I spent some time with a friend recently. She’s an avid gardener, but her own garden had fallen into a state of chaos. Looking out over her newly-landscaped gardens, it was hard to imagine that it had ever been a mess, but she assured me it had.
She’d just let it go – looked at it, time and time again – but never made the time to pull the weeds and cut back the overgrowth. Time flies and, this year, she took a look at it and said: “Enough.”
She brought in some help and cleared the decks. The whole garden was re-done. The weeds were tossed. New, fresh plants were brought in. The works.
Newly-planted gardens don’t exactly wow people, mind you. It all looks a bit bare from the start. But she told me that there is a saying with perennial gardens: The first year it sleeps, the second year it creeps, and the third year it leaps.
Sound like anything? Because to me, it sounds like the process of building client relationships.

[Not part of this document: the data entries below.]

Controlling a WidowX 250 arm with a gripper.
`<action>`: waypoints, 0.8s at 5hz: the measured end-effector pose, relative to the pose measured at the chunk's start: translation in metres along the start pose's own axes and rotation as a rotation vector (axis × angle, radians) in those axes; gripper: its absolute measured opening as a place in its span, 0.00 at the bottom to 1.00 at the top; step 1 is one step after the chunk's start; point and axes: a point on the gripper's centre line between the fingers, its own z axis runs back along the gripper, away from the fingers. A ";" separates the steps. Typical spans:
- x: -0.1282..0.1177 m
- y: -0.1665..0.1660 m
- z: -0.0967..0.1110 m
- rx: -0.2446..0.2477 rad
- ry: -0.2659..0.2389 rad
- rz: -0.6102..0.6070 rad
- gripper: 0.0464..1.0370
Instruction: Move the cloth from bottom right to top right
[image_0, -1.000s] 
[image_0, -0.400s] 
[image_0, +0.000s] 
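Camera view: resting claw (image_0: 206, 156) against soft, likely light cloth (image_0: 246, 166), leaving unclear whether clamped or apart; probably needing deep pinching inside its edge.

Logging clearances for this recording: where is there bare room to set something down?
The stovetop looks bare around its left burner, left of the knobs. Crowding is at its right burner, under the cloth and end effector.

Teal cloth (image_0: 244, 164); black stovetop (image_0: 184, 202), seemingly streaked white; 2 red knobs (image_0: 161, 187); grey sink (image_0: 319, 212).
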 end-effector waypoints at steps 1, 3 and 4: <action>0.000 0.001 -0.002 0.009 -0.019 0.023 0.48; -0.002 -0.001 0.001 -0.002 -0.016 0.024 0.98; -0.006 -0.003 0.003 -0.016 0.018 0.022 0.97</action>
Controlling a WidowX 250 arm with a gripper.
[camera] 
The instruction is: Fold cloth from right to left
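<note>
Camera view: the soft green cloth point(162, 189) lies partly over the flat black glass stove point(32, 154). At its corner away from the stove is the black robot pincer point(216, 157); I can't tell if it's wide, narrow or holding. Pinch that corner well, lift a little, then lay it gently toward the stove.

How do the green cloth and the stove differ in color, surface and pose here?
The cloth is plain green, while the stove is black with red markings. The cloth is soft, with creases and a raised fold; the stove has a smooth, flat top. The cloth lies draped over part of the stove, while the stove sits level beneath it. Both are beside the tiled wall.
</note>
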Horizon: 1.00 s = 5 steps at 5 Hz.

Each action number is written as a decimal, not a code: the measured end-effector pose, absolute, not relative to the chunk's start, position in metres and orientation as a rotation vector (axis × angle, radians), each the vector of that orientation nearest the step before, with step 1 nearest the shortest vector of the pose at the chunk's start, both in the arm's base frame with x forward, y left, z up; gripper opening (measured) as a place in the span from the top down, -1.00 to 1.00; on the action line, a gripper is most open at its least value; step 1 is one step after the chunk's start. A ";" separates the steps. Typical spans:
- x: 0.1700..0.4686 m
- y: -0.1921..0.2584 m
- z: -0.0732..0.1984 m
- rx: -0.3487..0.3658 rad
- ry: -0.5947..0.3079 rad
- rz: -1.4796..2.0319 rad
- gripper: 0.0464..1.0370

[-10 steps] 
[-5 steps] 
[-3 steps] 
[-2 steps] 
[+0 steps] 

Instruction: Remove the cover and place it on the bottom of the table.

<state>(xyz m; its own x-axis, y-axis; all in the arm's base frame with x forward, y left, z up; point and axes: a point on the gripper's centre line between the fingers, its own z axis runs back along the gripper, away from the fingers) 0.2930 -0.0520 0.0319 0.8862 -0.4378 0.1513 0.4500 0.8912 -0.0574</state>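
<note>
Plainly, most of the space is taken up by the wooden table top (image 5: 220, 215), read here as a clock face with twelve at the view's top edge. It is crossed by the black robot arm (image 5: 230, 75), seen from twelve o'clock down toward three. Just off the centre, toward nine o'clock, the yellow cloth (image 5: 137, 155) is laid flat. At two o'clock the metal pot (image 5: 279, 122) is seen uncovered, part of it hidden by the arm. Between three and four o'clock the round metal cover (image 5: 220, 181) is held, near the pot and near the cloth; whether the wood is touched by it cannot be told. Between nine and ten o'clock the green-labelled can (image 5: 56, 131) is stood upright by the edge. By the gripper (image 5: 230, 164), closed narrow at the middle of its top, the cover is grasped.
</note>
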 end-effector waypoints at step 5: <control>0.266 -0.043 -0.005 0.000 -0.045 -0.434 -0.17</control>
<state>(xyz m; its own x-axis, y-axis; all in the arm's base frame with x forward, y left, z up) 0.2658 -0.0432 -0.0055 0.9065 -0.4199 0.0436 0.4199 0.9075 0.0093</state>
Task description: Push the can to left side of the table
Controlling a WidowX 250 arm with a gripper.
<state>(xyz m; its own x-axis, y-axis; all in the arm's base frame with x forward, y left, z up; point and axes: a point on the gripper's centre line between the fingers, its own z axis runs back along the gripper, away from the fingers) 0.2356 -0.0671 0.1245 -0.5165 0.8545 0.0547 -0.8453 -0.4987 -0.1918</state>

The thing is, if you neglect clients… they wane or die out. But, with enough focus and determination, salvaging even those “lost” clients remains a possibility. And certainly, the kind of thriving, successful business relationships are not made overnight. They, too, sleep, creep, and leap their way into our personal and professional lives.
My advice on building client relationships is always to give first, to give plenty, and to give consistently… but don’t overwhelm your clients with offers and opportunities, or you risk drowning them. Again, the gardening metaphor comes in. My friend loves her garden, but she tells me that she takes her cues from the plants. When they look puny, she waters and fertilizes. She nurtures them, but she by no means smothers them.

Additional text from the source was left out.